Female Smoking in Jordan: women as a “Dangerous Class”

10/30/2016, Middlebury college


For a female, lighting up a cigarette on the street in Amman is comparable to suddenly taking off her head scarf- while not unthinkable, it is nevertheless followed by serious consequences to the daring woman’s “reputation”, privacy and even physical safety. A woman who smokes is an “inviting seductress”, a “fallen woman”, “a shameless trespasser of morality” as Jordanians will eagerly tell you on the street, in online forums and in numerous article and TV reports.  While female smoking in public places is more infrequent, women smoking shisha are not an unusual sight in most of Amman’s cafés. Smoking of tobacco, hookah or both is somewhat characteristic of Middle Eastern culture, yet, women’s use of these substances has traditionally occurred within the confined space of the home, in secrecy. 

As cultural transformations in the past fifteen years have led to increased access to public spaces for females, growing anxieties regarding gender transgression on behalf of females have found an outlet in frequent moral disputes over what is acceptable for a woman.
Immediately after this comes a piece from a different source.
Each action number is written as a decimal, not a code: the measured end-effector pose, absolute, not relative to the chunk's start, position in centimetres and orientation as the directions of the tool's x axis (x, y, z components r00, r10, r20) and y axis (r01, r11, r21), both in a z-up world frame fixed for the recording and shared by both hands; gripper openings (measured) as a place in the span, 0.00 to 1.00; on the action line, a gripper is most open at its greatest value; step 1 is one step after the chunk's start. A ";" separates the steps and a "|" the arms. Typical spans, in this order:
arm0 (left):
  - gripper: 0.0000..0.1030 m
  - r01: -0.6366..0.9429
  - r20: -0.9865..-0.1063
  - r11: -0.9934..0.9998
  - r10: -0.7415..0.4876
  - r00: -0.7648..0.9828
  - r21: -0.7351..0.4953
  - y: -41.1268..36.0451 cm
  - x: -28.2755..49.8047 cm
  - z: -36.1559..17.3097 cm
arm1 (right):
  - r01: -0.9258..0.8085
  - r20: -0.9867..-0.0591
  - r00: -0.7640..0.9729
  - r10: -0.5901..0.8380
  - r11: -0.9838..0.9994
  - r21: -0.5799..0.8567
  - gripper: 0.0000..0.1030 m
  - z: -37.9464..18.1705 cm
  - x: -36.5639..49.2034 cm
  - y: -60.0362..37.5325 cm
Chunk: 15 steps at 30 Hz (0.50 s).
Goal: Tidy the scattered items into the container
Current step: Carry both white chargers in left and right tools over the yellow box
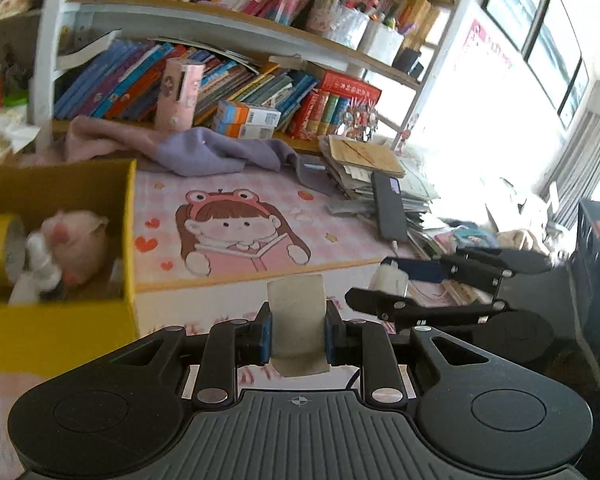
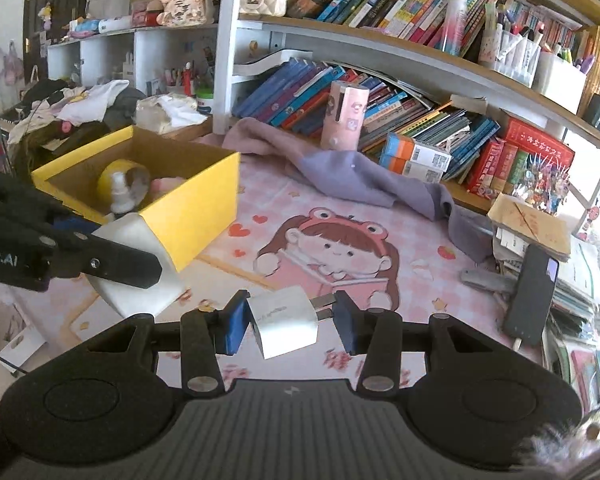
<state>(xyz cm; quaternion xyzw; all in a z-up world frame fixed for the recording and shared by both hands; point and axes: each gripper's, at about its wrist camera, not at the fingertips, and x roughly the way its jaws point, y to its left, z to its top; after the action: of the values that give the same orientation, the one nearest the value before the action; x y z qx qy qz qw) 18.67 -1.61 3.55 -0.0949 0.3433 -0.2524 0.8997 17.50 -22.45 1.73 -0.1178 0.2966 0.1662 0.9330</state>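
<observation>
Left gripper [image 1: 298, 330]: clamped on a roll of clear tape [image 1: 298, 320], one blue pad against each flat side face, the curved band facing the camera.
Tape roll, handling: judged light and stiff, with a slick glossy surface; the flat side faces are the surest hold, since the curved band would roll out of the pads.
Right gripper [image 2: 288, 320]: clamped on a white plug adapter [image 2: 286, 322], the left pad on its body, the right pad at the metal prongs.
Adapter, handling: judged light, rigid and smooth-shelled; it sits tilted between the pads, and a hold across the flat body faces would be firmer than one ending on the prongs.
Container: yellow cardboard box [image 1: 130, 240], open-topped, on the pink cartoon desk mat [image 2: 380, 216].
Box contents: roll of yellow tape [image 2: 112, 174], small white spray bottle [image 2: 120, 196], pink plush toy [image 1: 78, 240].
Tape roll, position: off the mat, just beside the box's near corner in the right wrist view, not yet over the opening.
Adapter, position: off the mat, nearer the camera than the box and to its right, apart from it.
</observation>
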 end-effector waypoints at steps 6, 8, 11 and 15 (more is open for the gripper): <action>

The gendered discourse regarding female’s smoking of either tobacco or shisha is part of a larger societal controversy over tobacco and shisha consumption and their positive and negative influences on both society and the individual. Yet it is also distinct because of its narrow focus on females who in Reinerman’s words constitute “a dangerous class” (1994, x). Additionally, Jordanian media’s preoccupation with female smoking resembles a drug scare because it frequently suggests that legal measures be taken against the practice. 

With 60% of adult men and 10% of adult women identifying as committed cigarette smokers, Jordan is at the forefront of warnings against smoking globally, and is presented in international media as “a country that, by most measures, is solidly hooked on nicotine”. In Jordan, as well as throughout the Middle East, the discourse against smoking is hegemonically defined through the rhetoric of future risk and physical harm. The panic revolving around smoking draws strength from and is perpetuated through the scientific knowledge of medicine, whereby cancer and smoking-related statistics are perpetually used to incite fear with the goal of convincing the population to make what is presented as the only rational choice- to quit. Indeed, the emphasis on raising awareness against the bad effects of smoking shows that attempts to reduce smoking are discursively associated with and appeal to rationality:

In recent months, authorities commissioned billboards around Jordan with kooky anti-smoking illustrations – like a heart and a cigarette with the caption “Your love is killing me” – and warnings have been introduced on packets. (…) part of the anti-smoking agenda includes increasing lectures at universities and targeting teenagers, who are the most vulnerable to starting cigarette smoking”.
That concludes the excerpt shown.